In [0]:

from pyspark.sql.functions import col
user_name = dbutils.notebook.entry_point.getDbutils().notebook().getContext().userName().get()
file_location = f'/Workspace/Users/{user_name}/data/telco.csv'
file_type = "csv"

# CSV options
infer_schema = "true"
first_row_is_header = "true"
delimiter = ","

# The applied options are for CSV files. For other file types, these will be ignored.
df = spark.read.format(file_type) \
  .option("inferSchema", infer_schema) \
  .option("header", first_row_is_header) \
  .option("sep", delimiter) \
  .load(file_location)

from pyspark.sql.functions import trim, when 
#df_tc_dbl = df.withColumn('TotalCharges', trim(col("TotalCharges")))
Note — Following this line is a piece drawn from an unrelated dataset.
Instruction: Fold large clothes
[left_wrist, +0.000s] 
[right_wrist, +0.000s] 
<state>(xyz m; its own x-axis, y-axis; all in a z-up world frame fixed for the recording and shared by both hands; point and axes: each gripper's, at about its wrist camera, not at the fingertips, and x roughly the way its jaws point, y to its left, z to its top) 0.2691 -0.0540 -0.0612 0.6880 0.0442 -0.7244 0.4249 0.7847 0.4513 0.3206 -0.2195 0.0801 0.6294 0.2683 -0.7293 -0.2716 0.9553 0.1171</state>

df_tc_dbl = df.withColumn("TotalCharges", when(col('TotalCharges')==" " , None) \
          .otherwise(col('TotalCharges')))
df_tc_dbl = df_tc_dbl.withColumn('TotalCharges', col('TotalCharges').cast('double'))

display(df_tc_dbl)
     


In [0]:
%sh
#ls -al /
#lsb_release -a

ls -al /Workspace/Users/pawel.rubach@sgh.waw.pl/data

In [0]:
df_sel = df_tc_dbl.select('Contract', 'PhoneService', 'TotalCharges', 'MonthlyCharges', 'tenure')
#display(df_sel)
df_sel.show(5)
display(df_sel)

In [0]:
df_fil = df_sel.filter((df_sel['Contract'] == 'Month-to-month') & (df_sel['PhoneService'] == 'Yes')) 
# & - AND
# | - OR
# ~ - NOT
display(df_fil)

In [0]:
df_fil = df_sel.filter(df_sel['Contract'] == 'Month-to-month') 
df_fil.show()

In [0]:
from pyspark.sql.functions import asc, desc
df_fil = df_sel.filter((df_sel['Contract'] == 'Month-to-month') | (df_sel['TotalCharges'] < 60)) 
print(type(df_sel['Contract']))

#df_fil = df_fil.sort(df_sel['Contract'].desc(), df_fil['TotalCharges'].asc())
df_fil = df_fil.sort(desc(df_sel['Contract']), asc(df_fil['TotalCharges']))

df_fil.show()



In [0]:
df_grp = df_sel.groupBy('Contract', 'PhoneService').count()
#df_grp = df_sel.groupBy('Contract', 'PhoneService').avg('TotalCharges')
df_grp.show()

In [0]:
from pyspark.sql.functions import avg, count, round

#df_grp = df_sel.groupBy('Contract', 'PhoneService').agg(avg('TotalCharges'), count('*'))
df_grp = df_sel.groupBy('Contract', 'PhoneService').agg(round(avg('TotalCharges'), 2).alias('Avg TotalCharges'), count('*').alias('Count'))
#df_grp = df_sel.groupBy('Contract', 'PhoneService').avg('TotalCharges')
df_grp.show()

In [0]:
grp_results = df_grp.collect()
print(type(grp_results))
print(grp_results)
for row in grp_results:
    row_dict = row.asDict()
    print(type(row_dict))
    print(row_dict)
    print(row_dict['Avg TotalCharges'])
    avg_tc = row_dict.get('Avg TotalCharges')
    print(type(avg_tc))
    #print(row_dict.get('Avg TotalCharges'))
  

In [0]:
# Apache Parquet - write
#df_grp.write.parquet('/Workspace/Users/pawel.rubach@sgh.waw.pl/df.parquet')

# Writing to CSV/TSV
#fileOutPath = "/Workspace/Users/pawel.rubach@sgh.waw.pl/data/telco_filtered.tsv.gz"
#df_grp.coalesce(1).write.option("header", True).option("delimiter", "\t").option("compression", "gzip").format('csv').save(fileOutPath)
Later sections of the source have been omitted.